We noted last week that it’s entirely possible that a five-win team could win the NFC South. That scenario only became more plausible on Sunday, when both NFC South teams in action lost.

And with four of the NFC’s worst teams concentrated in one division, that means there are more good teams in the other divisions than there are playoff spots available. There are seven NFC teams — the Cardinals, Packers, Eagles, Cowboys, Seahawks, Lions and 49ers — that could still win 12 games, and there are plausible scenarios in which six of those seven actually reach the 12-win mark. (All seven can’t do it because the Seahawks and 49ers, who still play each other twice, can’t both get to 12 wins.) Only five of those seven teams with hopes of getting to 12 wins can make the playoffs because at least one of the six NFC playoff spots has to go to the NFC South champion.

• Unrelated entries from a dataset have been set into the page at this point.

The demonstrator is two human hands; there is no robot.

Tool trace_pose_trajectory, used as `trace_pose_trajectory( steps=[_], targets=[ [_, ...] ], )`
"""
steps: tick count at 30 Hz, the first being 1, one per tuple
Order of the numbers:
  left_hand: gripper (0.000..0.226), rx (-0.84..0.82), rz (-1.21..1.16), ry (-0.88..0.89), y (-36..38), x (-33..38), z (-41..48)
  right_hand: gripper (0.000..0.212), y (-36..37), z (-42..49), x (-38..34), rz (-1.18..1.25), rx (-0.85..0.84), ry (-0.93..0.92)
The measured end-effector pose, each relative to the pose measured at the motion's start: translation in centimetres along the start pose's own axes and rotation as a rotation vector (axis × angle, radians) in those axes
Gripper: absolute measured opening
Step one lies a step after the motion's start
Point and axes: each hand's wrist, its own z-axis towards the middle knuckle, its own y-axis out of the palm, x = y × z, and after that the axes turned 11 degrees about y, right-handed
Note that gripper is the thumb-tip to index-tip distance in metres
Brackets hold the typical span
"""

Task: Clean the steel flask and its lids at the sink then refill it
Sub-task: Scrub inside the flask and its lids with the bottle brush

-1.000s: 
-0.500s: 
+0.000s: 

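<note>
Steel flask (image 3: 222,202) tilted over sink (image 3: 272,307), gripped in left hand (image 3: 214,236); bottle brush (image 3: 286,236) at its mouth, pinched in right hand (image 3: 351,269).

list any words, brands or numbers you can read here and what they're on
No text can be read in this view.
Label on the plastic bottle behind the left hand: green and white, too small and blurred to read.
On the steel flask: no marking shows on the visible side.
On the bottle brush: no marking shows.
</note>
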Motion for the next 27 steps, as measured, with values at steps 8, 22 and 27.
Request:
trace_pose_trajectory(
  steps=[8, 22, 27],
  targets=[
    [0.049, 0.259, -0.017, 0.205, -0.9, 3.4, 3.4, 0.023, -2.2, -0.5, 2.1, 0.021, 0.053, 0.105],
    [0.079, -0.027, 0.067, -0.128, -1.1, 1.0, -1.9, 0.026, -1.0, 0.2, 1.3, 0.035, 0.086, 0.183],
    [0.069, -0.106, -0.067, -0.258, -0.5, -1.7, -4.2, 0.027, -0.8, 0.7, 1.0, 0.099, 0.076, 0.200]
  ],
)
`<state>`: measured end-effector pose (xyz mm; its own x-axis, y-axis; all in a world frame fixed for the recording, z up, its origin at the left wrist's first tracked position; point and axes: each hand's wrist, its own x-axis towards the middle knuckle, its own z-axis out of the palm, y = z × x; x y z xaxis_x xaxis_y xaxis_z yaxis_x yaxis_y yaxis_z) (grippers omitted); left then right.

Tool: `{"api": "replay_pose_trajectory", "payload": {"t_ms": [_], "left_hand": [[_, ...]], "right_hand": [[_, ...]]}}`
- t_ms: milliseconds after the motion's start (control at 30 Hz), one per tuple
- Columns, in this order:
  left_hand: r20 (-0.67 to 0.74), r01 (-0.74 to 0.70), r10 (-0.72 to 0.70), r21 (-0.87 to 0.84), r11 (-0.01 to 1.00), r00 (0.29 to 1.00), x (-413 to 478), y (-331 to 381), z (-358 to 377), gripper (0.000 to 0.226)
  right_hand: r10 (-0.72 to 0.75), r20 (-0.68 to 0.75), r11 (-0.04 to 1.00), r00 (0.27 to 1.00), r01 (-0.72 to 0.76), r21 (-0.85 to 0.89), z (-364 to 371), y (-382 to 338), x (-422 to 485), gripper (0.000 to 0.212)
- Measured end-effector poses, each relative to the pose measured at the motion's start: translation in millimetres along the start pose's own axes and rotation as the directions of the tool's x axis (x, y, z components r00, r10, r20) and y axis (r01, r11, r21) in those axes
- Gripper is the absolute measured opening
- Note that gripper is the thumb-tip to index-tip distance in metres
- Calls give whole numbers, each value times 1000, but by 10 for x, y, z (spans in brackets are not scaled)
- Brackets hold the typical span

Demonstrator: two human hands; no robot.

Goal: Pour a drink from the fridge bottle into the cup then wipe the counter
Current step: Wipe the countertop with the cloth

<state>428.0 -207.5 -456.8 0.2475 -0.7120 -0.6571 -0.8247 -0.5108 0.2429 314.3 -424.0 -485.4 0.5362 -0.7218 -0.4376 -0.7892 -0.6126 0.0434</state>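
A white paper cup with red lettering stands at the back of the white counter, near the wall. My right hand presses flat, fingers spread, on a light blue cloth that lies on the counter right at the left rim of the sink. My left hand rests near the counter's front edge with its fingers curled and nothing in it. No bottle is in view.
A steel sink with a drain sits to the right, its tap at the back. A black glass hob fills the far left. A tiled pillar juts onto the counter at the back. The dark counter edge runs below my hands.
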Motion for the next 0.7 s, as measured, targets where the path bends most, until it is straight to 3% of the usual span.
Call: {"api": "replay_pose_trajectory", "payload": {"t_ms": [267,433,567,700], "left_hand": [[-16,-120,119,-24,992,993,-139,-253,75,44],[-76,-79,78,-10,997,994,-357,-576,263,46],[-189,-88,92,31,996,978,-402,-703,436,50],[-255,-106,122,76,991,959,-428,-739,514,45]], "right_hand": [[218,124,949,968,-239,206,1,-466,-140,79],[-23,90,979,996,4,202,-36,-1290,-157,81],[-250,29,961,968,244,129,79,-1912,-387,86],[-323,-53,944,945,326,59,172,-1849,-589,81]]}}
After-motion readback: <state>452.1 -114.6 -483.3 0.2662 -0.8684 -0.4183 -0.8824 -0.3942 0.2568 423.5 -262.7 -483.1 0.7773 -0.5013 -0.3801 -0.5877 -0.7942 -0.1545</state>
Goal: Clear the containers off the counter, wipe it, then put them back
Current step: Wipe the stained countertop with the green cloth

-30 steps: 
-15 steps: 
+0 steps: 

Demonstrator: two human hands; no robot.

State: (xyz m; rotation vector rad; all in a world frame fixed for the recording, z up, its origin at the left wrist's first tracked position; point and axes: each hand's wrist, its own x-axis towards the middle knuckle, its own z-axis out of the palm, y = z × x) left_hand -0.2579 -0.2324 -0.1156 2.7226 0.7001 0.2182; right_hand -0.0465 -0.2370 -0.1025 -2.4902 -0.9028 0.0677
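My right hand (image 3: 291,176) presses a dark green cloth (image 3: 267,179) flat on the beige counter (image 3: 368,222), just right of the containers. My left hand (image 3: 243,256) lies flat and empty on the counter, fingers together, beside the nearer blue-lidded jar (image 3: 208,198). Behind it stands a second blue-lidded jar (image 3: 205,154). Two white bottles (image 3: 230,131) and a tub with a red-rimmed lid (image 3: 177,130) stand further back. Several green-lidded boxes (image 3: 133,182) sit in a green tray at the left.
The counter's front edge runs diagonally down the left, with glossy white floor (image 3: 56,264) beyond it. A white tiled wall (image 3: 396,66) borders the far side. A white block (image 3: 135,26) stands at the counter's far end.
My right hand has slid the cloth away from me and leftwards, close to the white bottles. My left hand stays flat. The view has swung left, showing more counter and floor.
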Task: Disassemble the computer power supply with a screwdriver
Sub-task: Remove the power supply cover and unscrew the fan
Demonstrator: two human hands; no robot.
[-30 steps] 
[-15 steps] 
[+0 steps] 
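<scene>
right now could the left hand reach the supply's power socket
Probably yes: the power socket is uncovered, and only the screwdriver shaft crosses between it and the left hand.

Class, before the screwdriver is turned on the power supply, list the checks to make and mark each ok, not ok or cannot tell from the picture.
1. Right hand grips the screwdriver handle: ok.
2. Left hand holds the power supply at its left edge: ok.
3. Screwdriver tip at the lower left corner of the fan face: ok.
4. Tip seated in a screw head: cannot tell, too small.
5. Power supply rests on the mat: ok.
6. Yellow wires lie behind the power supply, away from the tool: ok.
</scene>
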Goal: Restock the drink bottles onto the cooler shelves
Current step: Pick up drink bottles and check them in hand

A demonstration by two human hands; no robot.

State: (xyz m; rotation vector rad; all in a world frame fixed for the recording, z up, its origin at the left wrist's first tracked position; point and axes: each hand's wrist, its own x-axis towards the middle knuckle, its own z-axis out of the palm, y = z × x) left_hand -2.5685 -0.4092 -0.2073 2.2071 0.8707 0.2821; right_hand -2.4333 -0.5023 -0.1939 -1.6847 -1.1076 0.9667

Using ESPN’s NFL Playoff Machine, I found a scenario that saw the Packers finishing at 12-4, losing the NFC North tiebreaker to the 12-4 Lions, and then losing the NFC wild card tiebreaker to the 12-4 Cowboys and 49ers.

Green Bay fans would be livid if that happened, although that scenario is a long shot. However, there are plausible scenarios that have an 11-5 team missing the playoffs while a 5-11 team wins the NFC South.

There’s been increasing talk in recent years about adding a seventh playoff team in each conference, and that seems to be something NFL Commissioner Roger Goodell wants. Goodell and the owners, of course, are motivated primarily by the extra revenue that extra playoff games could bring. But there’s nothing that could get the fans to support expanding the playoffs more than a seemingly deserving team being shut out. That’s likely to happen this year.